Crescent CEO David Rockecharlie said, 'This combination represents compelling value for all shareholders, with attractive acquisition returns and significant accretion across all key financial metrics. We’ve always had a free cash flow focused strategy, and our model applied to these assets creates sustainable value for all shareholders. With this acquisition and our $1 billion non-core divestiture pipeline, we are better positioned than ever before. Crescent will have more focus, more scale and more potential to deliver long-term value to shareholders.' 

Vital CEO Jason Pigott added, 'Today’s announcement recognizes the value we have created at Vital Energy. Our combination with Crescent Energy will create a premier, scaled, mid-cap operator with significant efficiencies across a larger asset base. The combined businesses will have more capital allocation flexibility across a vast development inventory and the ability to immediately transfer best operating practices across basins. Strong free cash flow generation will maintain a premier balance sheet and drive sustainable capital returns to shareholders. We are  confident that this deal is the right move for Vital shareholders, and it recognizes the hard work and dedication of all Vital employees over the last six years.'

Transaction Details

Under the terms of the Merger Agreement, Vital shareholders will receive 1.9062 shares of Crescent Class A common stock for each share of Vital common stock.
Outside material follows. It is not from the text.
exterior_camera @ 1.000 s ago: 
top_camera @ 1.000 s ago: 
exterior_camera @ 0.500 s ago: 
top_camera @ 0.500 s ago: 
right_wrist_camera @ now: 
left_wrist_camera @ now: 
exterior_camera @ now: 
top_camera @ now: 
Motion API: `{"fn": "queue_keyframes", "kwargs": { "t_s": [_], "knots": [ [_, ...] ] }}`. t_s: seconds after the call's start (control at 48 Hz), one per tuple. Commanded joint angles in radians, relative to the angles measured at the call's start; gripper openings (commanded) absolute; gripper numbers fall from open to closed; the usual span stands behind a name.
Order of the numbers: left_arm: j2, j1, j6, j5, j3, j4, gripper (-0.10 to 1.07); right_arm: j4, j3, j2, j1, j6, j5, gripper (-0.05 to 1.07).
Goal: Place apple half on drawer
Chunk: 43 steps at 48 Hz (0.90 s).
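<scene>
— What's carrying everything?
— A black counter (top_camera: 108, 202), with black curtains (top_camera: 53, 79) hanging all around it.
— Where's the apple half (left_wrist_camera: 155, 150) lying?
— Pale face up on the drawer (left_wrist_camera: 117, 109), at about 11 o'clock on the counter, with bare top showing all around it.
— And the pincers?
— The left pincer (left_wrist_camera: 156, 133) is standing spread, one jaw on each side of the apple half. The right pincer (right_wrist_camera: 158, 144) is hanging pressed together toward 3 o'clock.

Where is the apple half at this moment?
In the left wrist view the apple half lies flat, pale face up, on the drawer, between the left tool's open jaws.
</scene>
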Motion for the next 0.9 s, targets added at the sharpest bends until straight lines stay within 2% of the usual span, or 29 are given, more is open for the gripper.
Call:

Following the consummation of the Transaction, Crescent shareholders will own approximately 77% of the combined company and Vital shareholders will own approximately 23% of the combined company, on a fully diluted basis.

Timing and Approvals

The Transaction has been unanimously approved by the boards of directors of both companies and unanimously approved by a special committee of independent directors of Crescent (the 'Special Committee'). Current Crescent and Vital shareholders representing approximately 29% and 20% of total common shares outstanding, respectively, are party to voting and/or existing investor agreements serving to support the Transaction in line with the unanimous recommendation of both Boards. The Transaction, which will be subject to customary closing conditions, including approvals by shareholders of Crescent and Vital and typical regulatory agencies, is targeted to close by year-end 2025.

Governance

After closing of the Transaction, the Crescent board of directors will increase to 12 members with the addition of 2 directors to be designated by Vital. John Goff will continue to serve as Non-Executive Chairman and David Rockecharlie will continue to serve as Chief Executive Officer of the combined company. Crescent will remain headquartered in Houston.

Advisors

Jefferies LLC is serving as lead financial advisor to Crescent. Evercore is also serving as a financial advisor to Crescent. Kirkland & Ellis LLP is serving as Crescent’s legal counsel.

Intrepid Partners, LLC is serving as financial advisor to the Special Committee. Richards, Layton & Finger, P.A. is serving as counsel for the Special Committee.

Houlihan Lokey and J.P. Morgan Securities LLC are serving as joint financial advisors to Vital. Vinson & Elkins LLP is serving as Vital’s legal counsel. Lazard is serving as an independent financial advisor.